#### TASK DESCRIPTION
Go through the entries below and work out how many lines include "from"; give only that number.

*** Opening of GIVEN INFORMATION ***

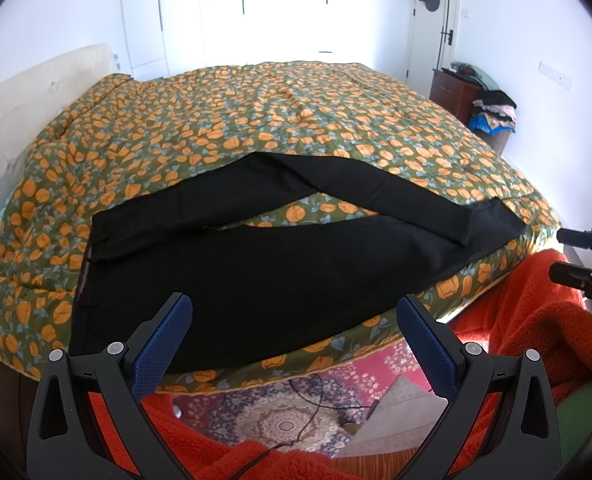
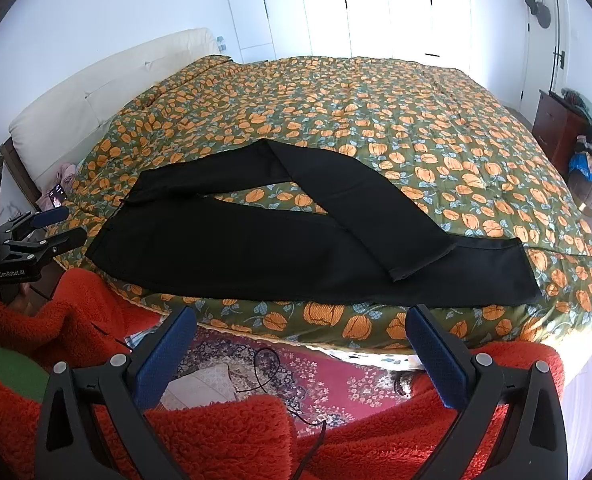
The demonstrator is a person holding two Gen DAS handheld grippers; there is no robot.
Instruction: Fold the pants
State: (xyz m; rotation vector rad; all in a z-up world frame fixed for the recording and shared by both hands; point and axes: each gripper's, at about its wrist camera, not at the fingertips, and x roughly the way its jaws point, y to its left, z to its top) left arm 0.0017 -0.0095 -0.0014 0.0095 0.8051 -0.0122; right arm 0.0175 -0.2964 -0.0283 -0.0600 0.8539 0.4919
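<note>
Floral quilt, cream headboard, patterned rug, wooden nightstand

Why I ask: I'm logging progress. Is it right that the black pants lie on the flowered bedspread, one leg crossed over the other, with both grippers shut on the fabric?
Not quite. The black pants do lie on the flowered bedspread, one leg crossed over the other, but the left gripper and right gripper are both open, holding nothing. Each wrist view shows its own jaws apart, short of the cloth.

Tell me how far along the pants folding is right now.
Done: the black pants lie spread on the orange-flowered green quilt, far leg angled across the near one. In hand: nothing; the left gripper and right gripper are both open, off the cloth. Left: aligning the legs and every fold.
</note>
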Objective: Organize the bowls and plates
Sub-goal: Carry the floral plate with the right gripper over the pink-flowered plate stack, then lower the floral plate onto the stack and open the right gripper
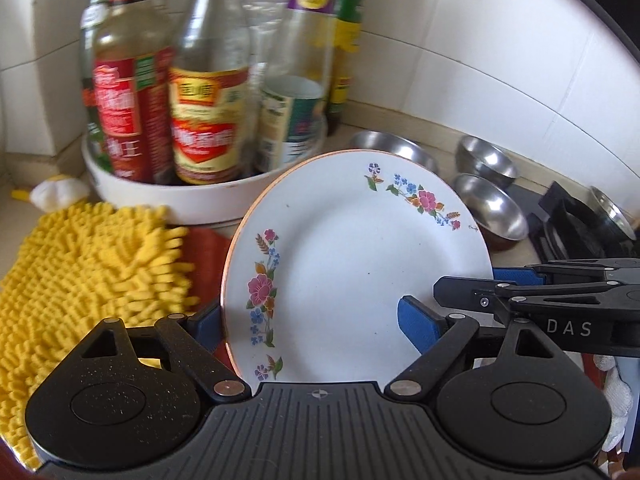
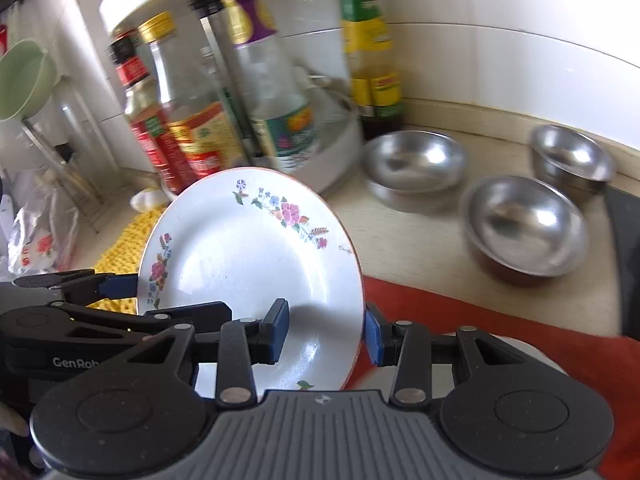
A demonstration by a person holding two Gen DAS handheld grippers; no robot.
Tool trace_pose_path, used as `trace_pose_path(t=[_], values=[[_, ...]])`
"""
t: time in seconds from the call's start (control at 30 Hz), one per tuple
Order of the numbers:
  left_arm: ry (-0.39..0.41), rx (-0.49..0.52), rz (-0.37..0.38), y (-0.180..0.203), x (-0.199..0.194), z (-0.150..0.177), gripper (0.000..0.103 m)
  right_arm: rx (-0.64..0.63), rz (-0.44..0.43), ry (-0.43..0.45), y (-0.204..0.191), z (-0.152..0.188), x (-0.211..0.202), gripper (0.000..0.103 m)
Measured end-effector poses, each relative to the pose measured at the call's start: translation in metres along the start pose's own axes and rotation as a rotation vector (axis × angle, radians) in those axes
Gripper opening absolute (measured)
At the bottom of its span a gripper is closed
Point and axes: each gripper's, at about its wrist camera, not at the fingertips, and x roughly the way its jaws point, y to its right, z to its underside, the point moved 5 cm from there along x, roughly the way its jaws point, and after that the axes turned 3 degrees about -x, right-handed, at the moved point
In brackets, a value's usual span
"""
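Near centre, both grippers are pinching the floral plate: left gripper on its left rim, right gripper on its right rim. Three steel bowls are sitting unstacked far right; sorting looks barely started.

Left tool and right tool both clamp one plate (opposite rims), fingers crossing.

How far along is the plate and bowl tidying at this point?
Nothing looks stacked yet. In hand: the floral plate, tilted above the counter, with the left hand-held gripper and right hand-held gripper each astride a rim. Left: three steel bowls sit apart on the counter.
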Motion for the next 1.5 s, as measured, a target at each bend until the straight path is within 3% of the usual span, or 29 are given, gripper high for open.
trace_pose_path(t=[0.6,1.3,1.5], values=[[-0.098,0.140,0.125,0.097,0.033,0.018,0.091,0.146,0.110,-0.027,0.081,0.047,-0.047,0.039],[-0.155,0.165,0.148,0.123,0.032,0.047,0.088,0.166,0.148,-0.088,0.098,0.080,-0.065,0.039],[-0.127,0.161,0.134,0.126,0.032,0.045,0.085,0.174,0.167,-0.015,0.111,0.075,-0.073,0.040]])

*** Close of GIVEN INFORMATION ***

#### SOLUTION
2